● **Exercise prompt**
Return each line of the material below exactly. Begin at the first and end on the line with "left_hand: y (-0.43".
(Material supplied begins)
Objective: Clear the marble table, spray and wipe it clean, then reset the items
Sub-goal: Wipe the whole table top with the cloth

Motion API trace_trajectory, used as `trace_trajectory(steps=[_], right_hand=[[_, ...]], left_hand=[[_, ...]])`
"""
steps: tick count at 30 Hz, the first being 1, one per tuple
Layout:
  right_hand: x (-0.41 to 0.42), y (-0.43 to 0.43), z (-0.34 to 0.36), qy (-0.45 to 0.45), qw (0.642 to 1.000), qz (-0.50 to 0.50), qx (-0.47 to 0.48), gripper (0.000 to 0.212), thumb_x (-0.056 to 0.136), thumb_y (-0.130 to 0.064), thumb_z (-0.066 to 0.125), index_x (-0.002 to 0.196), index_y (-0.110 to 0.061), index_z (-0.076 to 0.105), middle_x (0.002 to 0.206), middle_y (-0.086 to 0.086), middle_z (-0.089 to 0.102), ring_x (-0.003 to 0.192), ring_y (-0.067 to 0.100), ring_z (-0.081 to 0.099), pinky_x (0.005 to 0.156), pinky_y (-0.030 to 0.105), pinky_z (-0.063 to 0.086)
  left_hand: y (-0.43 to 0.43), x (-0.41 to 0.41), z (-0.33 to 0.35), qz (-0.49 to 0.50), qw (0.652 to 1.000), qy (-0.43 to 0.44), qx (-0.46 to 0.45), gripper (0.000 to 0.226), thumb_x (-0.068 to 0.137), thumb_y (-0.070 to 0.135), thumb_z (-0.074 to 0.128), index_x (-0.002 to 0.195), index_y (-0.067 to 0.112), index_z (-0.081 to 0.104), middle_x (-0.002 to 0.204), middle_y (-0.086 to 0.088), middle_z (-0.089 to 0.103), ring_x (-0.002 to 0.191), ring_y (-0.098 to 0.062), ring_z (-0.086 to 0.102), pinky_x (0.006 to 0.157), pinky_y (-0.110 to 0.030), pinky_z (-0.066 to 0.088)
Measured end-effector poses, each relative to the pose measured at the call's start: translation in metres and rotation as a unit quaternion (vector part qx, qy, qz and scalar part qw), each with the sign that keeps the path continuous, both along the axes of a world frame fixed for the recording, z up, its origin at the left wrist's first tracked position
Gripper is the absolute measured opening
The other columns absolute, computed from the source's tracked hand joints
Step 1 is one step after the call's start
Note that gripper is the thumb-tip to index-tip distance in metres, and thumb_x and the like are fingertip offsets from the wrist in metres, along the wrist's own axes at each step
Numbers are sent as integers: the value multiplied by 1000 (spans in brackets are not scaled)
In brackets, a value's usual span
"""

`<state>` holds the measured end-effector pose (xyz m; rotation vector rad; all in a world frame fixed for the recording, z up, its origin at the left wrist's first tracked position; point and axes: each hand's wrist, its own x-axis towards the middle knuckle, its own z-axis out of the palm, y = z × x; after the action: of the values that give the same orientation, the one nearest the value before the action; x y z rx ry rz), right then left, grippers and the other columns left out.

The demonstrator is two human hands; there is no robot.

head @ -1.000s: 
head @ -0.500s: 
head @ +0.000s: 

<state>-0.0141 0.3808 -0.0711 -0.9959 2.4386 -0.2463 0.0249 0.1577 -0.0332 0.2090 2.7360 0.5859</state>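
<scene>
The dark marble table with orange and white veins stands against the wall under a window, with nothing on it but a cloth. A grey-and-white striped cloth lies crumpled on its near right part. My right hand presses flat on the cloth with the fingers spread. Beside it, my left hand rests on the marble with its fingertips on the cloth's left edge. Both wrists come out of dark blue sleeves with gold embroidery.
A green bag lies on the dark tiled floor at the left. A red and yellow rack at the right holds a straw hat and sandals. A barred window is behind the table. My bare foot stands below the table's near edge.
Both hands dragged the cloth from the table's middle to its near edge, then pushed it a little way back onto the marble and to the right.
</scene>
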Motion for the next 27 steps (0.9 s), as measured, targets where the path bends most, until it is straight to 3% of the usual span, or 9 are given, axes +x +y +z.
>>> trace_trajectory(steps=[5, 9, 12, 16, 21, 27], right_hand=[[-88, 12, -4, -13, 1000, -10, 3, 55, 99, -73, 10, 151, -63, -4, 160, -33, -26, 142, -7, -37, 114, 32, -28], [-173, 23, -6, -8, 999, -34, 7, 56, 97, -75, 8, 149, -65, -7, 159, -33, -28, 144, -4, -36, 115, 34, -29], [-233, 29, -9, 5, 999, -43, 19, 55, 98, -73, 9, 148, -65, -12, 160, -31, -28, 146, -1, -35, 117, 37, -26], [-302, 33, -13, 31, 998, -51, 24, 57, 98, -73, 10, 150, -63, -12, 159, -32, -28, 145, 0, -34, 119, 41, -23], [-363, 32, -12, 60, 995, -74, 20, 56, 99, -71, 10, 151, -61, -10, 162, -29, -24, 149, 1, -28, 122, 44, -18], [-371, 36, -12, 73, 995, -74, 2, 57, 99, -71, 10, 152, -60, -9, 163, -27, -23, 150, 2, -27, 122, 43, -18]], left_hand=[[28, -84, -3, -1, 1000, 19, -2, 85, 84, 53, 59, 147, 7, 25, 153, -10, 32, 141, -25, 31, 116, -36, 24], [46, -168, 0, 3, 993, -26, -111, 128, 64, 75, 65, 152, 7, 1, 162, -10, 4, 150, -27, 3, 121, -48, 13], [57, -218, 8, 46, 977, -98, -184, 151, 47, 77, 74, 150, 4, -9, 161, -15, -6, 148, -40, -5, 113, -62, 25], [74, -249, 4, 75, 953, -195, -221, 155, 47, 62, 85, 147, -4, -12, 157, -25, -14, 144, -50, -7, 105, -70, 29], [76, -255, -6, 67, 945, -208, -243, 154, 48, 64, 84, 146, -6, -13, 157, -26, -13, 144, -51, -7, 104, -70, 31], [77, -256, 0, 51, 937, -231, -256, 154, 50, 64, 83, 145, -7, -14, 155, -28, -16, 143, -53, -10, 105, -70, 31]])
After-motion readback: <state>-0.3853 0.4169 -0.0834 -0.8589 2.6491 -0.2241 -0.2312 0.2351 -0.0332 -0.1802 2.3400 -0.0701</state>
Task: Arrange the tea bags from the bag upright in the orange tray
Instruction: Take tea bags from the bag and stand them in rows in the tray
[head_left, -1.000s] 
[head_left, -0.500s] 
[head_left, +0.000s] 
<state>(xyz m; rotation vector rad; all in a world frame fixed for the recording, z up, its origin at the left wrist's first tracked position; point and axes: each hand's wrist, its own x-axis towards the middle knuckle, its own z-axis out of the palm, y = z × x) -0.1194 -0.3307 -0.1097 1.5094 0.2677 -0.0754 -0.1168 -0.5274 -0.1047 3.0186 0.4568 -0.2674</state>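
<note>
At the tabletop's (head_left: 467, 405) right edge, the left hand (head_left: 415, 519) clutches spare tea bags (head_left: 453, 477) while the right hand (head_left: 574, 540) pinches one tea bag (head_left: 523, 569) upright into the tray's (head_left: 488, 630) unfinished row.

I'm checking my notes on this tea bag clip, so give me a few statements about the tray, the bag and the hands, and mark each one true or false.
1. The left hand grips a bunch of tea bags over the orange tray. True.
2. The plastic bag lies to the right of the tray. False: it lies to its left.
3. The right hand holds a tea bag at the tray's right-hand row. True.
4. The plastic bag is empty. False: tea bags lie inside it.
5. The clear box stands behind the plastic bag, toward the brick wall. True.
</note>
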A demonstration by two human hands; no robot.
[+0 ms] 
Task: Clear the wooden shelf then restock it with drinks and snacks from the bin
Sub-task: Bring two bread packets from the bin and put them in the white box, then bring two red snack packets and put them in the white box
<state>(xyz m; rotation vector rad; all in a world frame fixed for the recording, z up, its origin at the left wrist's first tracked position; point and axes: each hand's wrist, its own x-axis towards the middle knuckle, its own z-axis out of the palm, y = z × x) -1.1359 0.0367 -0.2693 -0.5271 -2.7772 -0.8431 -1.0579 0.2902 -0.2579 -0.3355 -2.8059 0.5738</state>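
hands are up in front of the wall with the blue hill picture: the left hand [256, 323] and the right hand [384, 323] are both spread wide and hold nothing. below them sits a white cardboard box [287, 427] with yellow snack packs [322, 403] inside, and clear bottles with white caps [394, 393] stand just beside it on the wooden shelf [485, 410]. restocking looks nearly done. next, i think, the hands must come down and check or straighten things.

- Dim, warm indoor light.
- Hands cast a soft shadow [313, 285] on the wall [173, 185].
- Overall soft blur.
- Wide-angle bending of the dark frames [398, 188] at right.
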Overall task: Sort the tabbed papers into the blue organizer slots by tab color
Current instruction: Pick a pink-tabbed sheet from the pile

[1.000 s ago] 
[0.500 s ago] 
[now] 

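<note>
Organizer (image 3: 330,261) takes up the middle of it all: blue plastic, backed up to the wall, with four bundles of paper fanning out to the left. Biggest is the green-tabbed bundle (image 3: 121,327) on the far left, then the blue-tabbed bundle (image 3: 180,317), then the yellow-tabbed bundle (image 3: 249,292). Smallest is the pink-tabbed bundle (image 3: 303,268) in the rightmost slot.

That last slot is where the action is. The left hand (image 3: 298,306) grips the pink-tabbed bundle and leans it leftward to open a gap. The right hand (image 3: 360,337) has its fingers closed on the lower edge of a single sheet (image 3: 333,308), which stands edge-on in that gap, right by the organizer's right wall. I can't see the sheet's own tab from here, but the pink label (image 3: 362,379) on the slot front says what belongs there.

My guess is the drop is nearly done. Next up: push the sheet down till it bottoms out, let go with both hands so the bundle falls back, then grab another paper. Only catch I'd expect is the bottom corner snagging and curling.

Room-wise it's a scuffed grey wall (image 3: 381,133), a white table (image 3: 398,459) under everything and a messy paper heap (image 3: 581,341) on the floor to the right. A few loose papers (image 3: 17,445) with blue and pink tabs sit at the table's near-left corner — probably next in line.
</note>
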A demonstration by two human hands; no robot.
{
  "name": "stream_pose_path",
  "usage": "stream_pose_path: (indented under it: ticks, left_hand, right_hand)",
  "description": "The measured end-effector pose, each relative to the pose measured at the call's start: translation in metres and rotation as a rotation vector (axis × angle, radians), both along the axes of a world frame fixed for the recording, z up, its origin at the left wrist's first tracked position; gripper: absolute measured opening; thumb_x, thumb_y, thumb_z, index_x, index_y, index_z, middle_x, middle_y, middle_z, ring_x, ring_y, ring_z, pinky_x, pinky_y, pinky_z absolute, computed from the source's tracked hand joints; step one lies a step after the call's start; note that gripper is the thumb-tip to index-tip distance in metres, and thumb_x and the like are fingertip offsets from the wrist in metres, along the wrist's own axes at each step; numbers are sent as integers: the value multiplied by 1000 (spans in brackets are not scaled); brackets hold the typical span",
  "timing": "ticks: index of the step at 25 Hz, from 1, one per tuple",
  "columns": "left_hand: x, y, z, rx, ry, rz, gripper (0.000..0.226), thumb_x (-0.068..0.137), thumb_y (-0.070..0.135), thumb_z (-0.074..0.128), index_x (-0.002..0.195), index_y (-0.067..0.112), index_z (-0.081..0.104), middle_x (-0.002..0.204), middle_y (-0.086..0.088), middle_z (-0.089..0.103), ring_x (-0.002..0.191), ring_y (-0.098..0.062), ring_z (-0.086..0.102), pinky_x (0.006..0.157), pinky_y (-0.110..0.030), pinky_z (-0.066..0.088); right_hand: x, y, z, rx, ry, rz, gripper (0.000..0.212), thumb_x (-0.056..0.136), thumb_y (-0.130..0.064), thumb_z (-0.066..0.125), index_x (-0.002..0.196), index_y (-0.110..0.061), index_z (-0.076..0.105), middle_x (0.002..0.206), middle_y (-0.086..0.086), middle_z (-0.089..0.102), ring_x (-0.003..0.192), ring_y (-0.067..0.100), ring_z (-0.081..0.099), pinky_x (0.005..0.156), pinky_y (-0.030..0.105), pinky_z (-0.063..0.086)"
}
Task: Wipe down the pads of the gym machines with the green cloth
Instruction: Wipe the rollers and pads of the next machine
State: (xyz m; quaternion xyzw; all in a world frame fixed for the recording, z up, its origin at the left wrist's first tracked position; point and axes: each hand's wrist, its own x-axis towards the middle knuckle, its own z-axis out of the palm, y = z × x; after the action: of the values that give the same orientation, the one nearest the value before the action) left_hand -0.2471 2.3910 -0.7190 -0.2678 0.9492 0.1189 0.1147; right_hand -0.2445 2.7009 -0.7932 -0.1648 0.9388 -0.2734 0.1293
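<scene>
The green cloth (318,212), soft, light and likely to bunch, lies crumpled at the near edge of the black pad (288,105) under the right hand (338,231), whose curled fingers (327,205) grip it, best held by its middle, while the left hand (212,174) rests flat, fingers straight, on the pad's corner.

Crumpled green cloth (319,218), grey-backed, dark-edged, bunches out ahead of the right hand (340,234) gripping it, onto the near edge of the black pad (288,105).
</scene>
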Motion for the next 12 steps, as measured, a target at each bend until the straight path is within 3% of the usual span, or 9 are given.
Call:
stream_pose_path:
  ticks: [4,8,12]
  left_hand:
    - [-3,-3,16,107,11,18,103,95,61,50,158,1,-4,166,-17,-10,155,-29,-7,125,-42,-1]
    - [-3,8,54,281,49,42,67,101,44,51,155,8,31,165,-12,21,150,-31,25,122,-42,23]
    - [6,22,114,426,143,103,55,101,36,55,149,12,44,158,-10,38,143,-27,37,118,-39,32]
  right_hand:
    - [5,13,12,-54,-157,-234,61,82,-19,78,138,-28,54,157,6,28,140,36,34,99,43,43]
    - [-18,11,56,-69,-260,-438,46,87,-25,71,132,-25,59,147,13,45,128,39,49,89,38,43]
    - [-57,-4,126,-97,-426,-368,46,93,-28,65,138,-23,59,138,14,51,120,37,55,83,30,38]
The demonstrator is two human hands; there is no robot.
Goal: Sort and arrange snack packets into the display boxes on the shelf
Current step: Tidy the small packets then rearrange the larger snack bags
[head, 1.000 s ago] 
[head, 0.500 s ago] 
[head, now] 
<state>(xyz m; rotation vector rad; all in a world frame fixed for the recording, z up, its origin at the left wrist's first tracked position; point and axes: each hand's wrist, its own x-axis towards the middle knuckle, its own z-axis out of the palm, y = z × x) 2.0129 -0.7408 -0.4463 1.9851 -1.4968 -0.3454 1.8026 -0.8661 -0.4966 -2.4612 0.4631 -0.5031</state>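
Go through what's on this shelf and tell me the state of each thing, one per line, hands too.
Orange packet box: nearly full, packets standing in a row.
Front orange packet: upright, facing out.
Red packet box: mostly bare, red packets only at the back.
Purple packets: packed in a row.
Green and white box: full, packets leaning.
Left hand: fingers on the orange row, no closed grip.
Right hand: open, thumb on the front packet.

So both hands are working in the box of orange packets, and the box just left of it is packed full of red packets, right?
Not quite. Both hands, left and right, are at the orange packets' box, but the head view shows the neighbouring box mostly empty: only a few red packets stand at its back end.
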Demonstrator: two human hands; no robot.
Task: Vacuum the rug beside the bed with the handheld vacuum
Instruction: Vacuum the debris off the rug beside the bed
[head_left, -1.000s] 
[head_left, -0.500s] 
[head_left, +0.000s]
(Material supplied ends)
● **Task response**
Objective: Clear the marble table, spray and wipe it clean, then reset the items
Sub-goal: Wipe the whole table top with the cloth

Motion API trace_trajectory, used as `trace_trajectory(steps=[_], right_hand=[[_, ...]], left_hand=[[_, ...]])`
"""
steps: tick count at 30 Hz, the first being 1, one per tuple
Layout:
  right_hand: x (-0.41 to 0.42), y (-0.43 to 0.43), z (-0.34 to 0.36), qy (-0.45 to 0.45), qw (0.642 to 1.000), qz (-0.50 to 0.50), qx (-0.47 to 0.48), gripper (0.000 to 0.212), thumb_x (-0.056 to 0.136), thumb_y (-0.130 to 0.064), thumb_z (-0.066 to 0.125), index_x (-0.002 to 0.196), index_y (-0.110 to 0.061), index_z (-0.076 to 0.105), middle_x (0.002 to 0.206), middle_y (-0.086 to 0.086), middle_z (-0.089 to 0.102), ring_x (-0.003 to 0.192), ring_y (-0.067 to 0.100), ring_z (-0.081 to 0.099), pinky_x (0.005 to 0.156), pinky_y (-0.030 to 0.105), pinky_z (-0.063 to 0.086)
  left_hand: y (-0.43 to 0.43), x (-0.41 to 0.41), z (-0.33 to 0.35), qz (-0.49 to 0.50), qw (0.652 to 1.000), qy (-0.43 to 0.44), qx (-0.46 to 0.45), gripper (0.000 to 0.226), thumb_x (-0.068 to 0.137), thumb_y (-0.070 to 0.135), thumb_z (-0.074 to 0.128), index_x (-0.002 to 0.195), index_y (-0.067 to 0.112), index_z (-0.081 to 0.104), middle_x (-0.002 to 0.204), middle_y (-0.086 to 0.088), middle_z (-0.089 to 0.103), ring_x (-0.002 to 0.191), ring_y (-0.098 to 0.062), ring_z (-0.086 to 0.102), pinky_x (0.006 to 0.157), pinky_y (-0.110 to 0.030), pinky_z (-0.066 to 0.088)

Thus the exercise is complete.